Archive for Tuesday, February 13, 2007

Valentine’s a SAD day for many teens

February 13, 2007


John: For unclaimed blessings like myself, tomorrow is the most atrocious day of the year. While our dating classmates might enjoy their steamy text messages and sultry glances, my unattached brethren are left to mourn their extended singleness. I, for one, have never so much as held hands with the opposite sex. Yet our schools find it appropriate to pollute the halls with pink paper puffers and naked angels, as if all the population were bonded in blissful amour.

Enter Single Awareness Day (SAD): an alternative holiday founded by and for the forlorn. Whether you've just left a relationship or never have had a romance at all, tomorrow is the day to celebrate your SAD situation. Like every good holiday, SAD is rich with rituals. Instead of hoping for a treat from that special someone, why not treat yourself? Fifteen percent of women send themselves flowers for Valentine's Day, so why not engage in self-indulgence?

Better yet, invite some fellow Lone Rangers over to celebrate your misery. Forget sappy date movies - tonight you're watching "Terminator." Instead of preparing a candlelight dinner, break out the Funions. Don't bother opening doors or complimenting appearances; friends don't need these facades. Be selfish. Be a slob. Be everything a partner can't.

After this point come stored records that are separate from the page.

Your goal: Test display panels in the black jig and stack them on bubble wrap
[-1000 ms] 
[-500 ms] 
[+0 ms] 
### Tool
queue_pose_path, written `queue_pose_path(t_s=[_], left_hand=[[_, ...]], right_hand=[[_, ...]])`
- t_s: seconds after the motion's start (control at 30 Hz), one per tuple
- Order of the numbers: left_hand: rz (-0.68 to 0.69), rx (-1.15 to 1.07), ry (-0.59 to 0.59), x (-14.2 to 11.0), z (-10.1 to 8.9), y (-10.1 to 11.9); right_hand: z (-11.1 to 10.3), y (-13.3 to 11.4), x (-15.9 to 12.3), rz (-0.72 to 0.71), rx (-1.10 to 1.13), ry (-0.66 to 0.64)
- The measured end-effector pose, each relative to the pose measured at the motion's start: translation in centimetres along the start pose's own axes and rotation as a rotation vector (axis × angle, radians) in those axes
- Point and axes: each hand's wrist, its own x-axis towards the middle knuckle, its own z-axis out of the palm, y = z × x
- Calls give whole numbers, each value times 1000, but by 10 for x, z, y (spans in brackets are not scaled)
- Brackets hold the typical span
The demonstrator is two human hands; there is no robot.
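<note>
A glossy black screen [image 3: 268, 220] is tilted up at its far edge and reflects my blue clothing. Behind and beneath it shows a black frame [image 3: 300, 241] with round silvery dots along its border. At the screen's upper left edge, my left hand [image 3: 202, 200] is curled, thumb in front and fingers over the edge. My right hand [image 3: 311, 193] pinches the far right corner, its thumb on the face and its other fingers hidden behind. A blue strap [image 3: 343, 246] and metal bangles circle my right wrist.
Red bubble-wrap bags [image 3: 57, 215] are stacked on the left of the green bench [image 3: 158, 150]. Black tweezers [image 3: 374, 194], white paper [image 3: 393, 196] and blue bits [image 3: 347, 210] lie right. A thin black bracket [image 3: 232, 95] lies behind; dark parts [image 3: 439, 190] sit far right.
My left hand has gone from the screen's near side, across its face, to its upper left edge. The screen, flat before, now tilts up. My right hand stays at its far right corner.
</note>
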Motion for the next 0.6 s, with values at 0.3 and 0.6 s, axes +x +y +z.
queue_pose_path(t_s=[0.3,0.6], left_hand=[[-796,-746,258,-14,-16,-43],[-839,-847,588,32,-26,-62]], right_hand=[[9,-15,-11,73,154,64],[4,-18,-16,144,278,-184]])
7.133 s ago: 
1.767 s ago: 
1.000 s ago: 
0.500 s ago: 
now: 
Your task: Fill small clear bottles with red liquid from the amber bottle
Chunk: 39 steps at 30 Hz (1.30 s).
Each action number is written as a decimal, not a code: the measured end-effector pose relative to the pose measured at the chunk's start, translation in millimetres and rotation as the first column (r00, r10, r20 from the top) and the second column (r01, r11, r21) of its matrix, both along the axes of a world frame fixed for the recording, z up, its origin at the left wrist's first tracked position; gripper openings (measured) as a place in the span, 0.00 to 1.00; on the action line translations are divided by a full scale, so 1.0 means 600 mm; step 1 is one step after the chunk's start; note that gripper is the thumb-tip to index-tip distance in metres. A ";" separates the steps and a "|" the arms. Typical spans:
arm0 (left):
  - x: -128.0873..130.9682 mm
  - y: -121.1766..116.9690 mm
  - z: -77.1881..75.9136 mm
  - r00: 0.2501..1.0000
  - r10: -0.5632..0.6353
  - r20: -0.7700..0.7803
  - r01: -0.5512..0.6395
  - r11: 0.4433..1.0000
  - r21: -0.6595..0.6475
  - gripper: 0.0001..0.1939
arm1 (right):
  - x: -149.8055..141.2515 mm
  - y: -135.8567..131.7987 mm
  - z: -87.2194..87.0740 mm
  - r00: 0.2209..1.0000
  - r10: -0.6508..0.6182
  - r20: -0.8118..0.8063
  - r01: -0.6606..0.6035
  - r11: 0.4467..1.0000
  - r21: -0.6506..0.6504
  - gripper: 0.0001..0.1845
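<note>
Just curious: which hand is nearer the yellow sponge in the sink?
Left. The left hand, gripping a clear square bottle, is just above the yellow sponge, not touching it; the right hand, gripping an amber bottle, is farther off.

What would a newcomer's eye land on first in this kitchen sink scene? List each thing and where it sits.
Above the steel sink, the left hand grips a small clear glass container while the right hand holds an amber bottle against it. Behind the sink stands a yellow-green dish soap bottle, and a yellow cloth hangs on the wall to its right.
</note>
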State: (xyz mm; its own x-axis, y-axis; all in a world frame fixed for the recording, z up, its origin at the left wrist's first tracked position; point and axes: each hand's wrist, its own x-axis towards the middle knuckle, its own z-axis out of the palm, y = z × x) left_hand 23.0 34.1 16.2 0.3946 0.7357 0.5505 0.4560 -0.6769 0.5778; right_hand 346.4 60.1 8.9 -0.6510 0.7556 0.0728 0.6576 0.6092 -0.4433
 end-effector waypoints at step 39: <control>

But crass hedonism is only half the fun of SAD. Too many teens despair over how they will find love in the future, and even more dwell on the great relationships lost in the past. Singles Awareness Day is a time to change that mentality, to be open to new opportunities while content with the blessings you already have. Confidence is ranked as a major factor for both men and women when deciding who is attractive, and you can't be confident if you dwell on what you can't change. So go out and meet new people, or catch up with old flames you forgot about while dating. This is the most surefire way to change your relationship status come next year.

But in the event you are still single come tomorrow, allow me be the first to wish you a very Happy SAD.

Dr. Wes: Wow. John's dirge to Valentine's Day illustrates the best and worst of times for teen love. It's also a reasonable opportunity for some out-of-the-box dating advice. The happy couples can ignore this information - or store it for their own future SAD.

First, one must assume there is someone for everyone or, more accurately, several someones. If love can find Napoleon Dynamite - despite his best attempts to ignore it - then it can find anyone. Keep a hopeful outlook. It often takes time to find real love, and that's exactly the way it should be. This is easy to say and hard to do at 16, but true nonetheless.

Next, assume that finding love is like finding a house. What matters is location, location, location. Teens think school is a great place to meet and date their peers. But an informal poll of teens I know suggests that high school may not create a very healthy environment for romance. This is due mostly to drama over who is dating who, who's sleeping with who, who's cheating on who, and who's breaking up with who.

As we mature, we find that dating is not a public matter, yet in school, love plays out in a very big fishbowl. Often, a teen has shared with me a recent breakup resulting not only in the loss of the relationship, but also a splitting of friendships, embarrassment and rumors in the hall - a bright line preventing him or her from dating anyone that ever happened be in class with the former partner, and a host of other problems that make the loneliness and loss much worse.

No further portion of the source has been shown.